• Task item:
Once you have read the records below, write them all out exactly as given.

• Stored data:

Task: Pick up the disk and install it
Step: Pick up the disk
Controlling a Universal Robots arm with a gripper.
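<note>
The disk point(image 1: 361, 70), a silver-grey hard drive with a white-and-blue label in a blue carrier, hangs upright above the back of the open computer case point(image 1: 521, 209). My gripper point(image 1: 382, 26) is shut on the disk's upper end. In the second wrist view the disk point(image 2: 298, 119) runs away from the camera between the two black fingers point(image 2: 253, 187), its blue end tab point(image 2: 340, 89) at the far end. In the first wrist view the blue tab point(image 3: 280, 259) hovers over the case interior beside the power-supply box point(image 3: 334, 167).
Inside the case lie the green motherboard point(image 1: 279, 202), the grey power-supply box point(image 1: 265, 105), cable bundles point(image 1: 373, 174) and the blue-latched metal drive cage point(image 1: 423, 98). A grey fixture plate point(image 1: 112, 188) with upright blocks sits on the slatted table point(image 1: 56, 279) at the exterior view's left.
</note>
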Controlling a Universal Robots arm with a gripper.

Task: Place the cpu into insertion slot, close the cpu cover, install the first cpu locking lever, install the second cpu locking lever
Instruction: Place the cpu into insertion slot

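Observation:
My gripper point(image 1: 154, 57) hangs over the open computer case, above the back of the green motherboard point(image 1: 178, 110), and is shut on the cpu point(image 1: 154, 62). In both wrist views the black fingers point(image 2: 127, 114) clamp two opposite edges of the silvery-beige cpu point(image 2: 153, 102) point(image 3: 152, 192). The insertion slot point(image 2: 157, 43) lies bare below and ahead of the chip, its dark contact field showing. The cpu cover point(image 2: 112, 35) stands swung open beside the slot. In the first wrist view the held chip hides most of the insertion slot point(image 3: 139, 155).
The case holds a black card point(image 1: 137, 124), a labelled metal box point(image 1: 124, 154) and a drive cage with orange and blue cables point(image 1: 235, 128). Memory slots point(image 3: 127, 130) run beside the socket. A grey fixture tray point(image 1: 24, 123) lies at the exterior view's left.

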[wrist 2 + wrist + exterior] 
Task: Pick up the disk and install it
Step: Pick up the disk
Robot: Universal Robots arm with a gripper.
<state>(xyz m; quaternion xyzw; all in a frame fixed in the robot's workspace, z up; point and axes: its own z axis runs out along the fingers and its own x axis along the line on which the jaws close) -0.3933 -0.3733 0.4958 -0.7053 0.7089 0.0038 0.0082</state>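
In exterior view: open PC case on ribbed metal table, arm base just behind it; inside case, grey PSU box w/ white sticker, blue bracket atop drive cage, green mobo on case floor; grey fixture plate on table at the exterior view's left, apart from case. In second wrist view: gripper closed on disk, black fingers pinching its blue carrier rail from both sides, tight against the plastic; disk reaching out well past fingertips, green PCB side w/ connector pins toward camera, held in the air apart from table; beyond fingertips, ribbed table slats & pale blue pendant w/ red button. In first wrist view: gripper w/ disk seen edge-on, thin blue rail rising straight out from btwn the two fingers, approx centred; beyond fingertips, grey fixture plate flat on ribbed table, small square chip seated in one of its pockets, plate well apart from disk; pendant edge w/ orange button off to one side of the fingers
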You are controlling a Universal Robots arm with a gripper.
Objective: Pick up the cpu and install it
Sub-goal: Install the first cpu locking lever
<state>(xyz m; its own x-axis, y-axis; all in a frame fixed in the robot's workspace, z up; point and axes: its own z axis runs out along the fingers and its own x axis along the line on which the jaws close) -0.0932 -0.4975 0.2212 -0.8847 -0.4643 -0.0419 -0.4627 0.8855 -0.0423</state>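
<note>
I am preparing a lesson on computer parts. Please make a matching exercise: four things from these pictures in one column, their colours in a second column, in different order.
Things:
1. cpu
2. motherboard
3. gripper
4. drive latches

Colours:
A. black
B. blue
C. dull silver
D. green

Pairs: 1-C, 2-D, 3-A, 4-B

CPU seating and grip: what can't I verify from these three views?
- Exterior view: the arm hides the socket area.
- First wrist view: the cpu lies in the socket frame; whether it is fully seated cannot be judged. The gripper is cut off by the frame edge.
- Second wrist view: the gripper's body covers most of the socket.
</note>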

• Expected answer:
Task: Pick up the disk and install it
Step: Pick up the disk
Controlling a Universal Robots arm with a gripper.
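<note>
The disk point(image 1: 361, 70), a silver-grey hard drive with a white-and-blue label in a blue carrier, hangs upright above the back of the open computer case point(image 1: 521, 209). My gripper point(image 1: 382, 26) is shut on the disk's upper end. In the second wrist view the disk point(image 2: 298, 119) runs away from the camera between the two black fingers point(image 2: 253, 187), its blue end tab point(image 2: 340, 89) at the far end. In the first wrist view the blue tab point(image 3: 280, 259) hovers over the case interior beside the power-supply box point(image 3: 334, 167).
Inside the case lie the green motherboard point(image 1: 279, 202), the grey power-supply box point(image 1: 265, 105), cable bundles point(image 1: 373, 174) and the blue-latched metal drive cage point(image 1: 423, 98). A grey fixture plate point(image 1: 112, 188) with upright blocks sits on the slatted table point(image 1: 56, 279) at the exterior view's left.
</note>
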Controlling a Universal Robots arm with a gripper.

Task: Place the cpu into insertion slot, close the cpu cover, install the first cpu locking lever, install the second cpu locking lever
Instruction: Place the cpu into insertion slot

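Observation:
My gripper point(image 1: 154, 57) hangs over the open computer case, above the back of the green motherboard point(image 1: 178, 110), and is shut on the cpu point(image 1: 154, 62). In both wrist views the black fingers point(image 2: 127, 114) clamp two opposite edges of the silvery-beige cpu point(image 2: 153, 102) point(image 3: 152, 192). The insertion slot point(image 2: 157, 43) lies bare below and ahead of the chip, its dark contact field showing. The cpu cover point(image 2: 112, 35) stands swung open beside the slot. In the first wrist view the held chip hides most of the insertion slot point(image 3: 139, 155).
The case holds a black card point(image 1: 137, 124), a labelled metal box point(image 1: 124, 154) and a drive cage with orange and blue cables point(image 1: 235, 128). Memory slots point(image 3: 127, 130) run beside the socket. A grey fixture tray point(image 1: 24, 123) lies at the exterior view's left.
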
[wrist 2 + wrist + exterior] 
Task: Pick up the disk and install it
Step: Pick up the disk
Robot: Universal Robots arm with a gripper.
<state>(xyz m; quaternion xyzw; all in a frame fixed in the robot's workspace, z up; point and axes: its own z axis runs out along the fingers and its own x axis along the line on which the jaws close) -0.3933 -0.3733 0.4958 -0.7053 0.7089 0.0038 0.0082</state>
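In exterior view: open PC case on ribbed metal table, arm base just behind it; inside case, grey PSU box w/ white sticker, blue bracket atop drive cage, green mobo on case floor; grey fixture plate on table at the exterior view's left, apart from case. In second wrist view: gripper closed on disk, black fingers pinching its blue carrier rail from both sides, tight against the plastic; disk reaching out well past fingertips, green PCB side w/ connector pins toward camera, held in the air apart from table; beyond fingertips, ribbed table slats & pale blue pendant w/ red button. In first wrist view: gripper w/ disk seen edge-on, thin blue rail rising straight out from btwn the two fingers, approx centred; beyond fingertips, grey fixture plate flat on ribbed table, small square chip seated in one of its pockets, plate well apart from disk; pendant edge w/ orange button off to one side of the fingers
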You are controlling a Universal Robots arm with a gripper.
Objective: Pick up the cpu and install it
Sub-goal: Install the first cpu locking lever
<state>(xyz m; its own x-axis, y-axis; all in a frame fixed in the robot's workspace, z up; point and axes: its own z axis runs out along the fingers and its own x axis along the line on which the jaws close) -0.0932 -0.4975 0.2212 -0.8847 -0.4643 -0.0419 -0.4627 0.8855 -0.0423</state>
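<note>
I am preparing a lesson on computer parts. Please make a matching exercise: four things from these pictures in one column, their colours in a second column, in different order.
Things:
1. cpu
2. motherboard
3. gripper
4. drive latches

Colours:
A. black
B. blue
C. dull silver
D. green

Pairs: 1-C, 2-D, 3-A, 4-B

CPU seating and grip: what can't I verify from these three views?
- Exterior view: the arm hides the socket area.
- First wrist view: the cpu lies in the socket frame; whether it is fully seated cannot be judged. The gripper is cut off by the frame edge.
- Second wrist view: the gripper's body covers most of the socket.
</note>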

This concludes the output.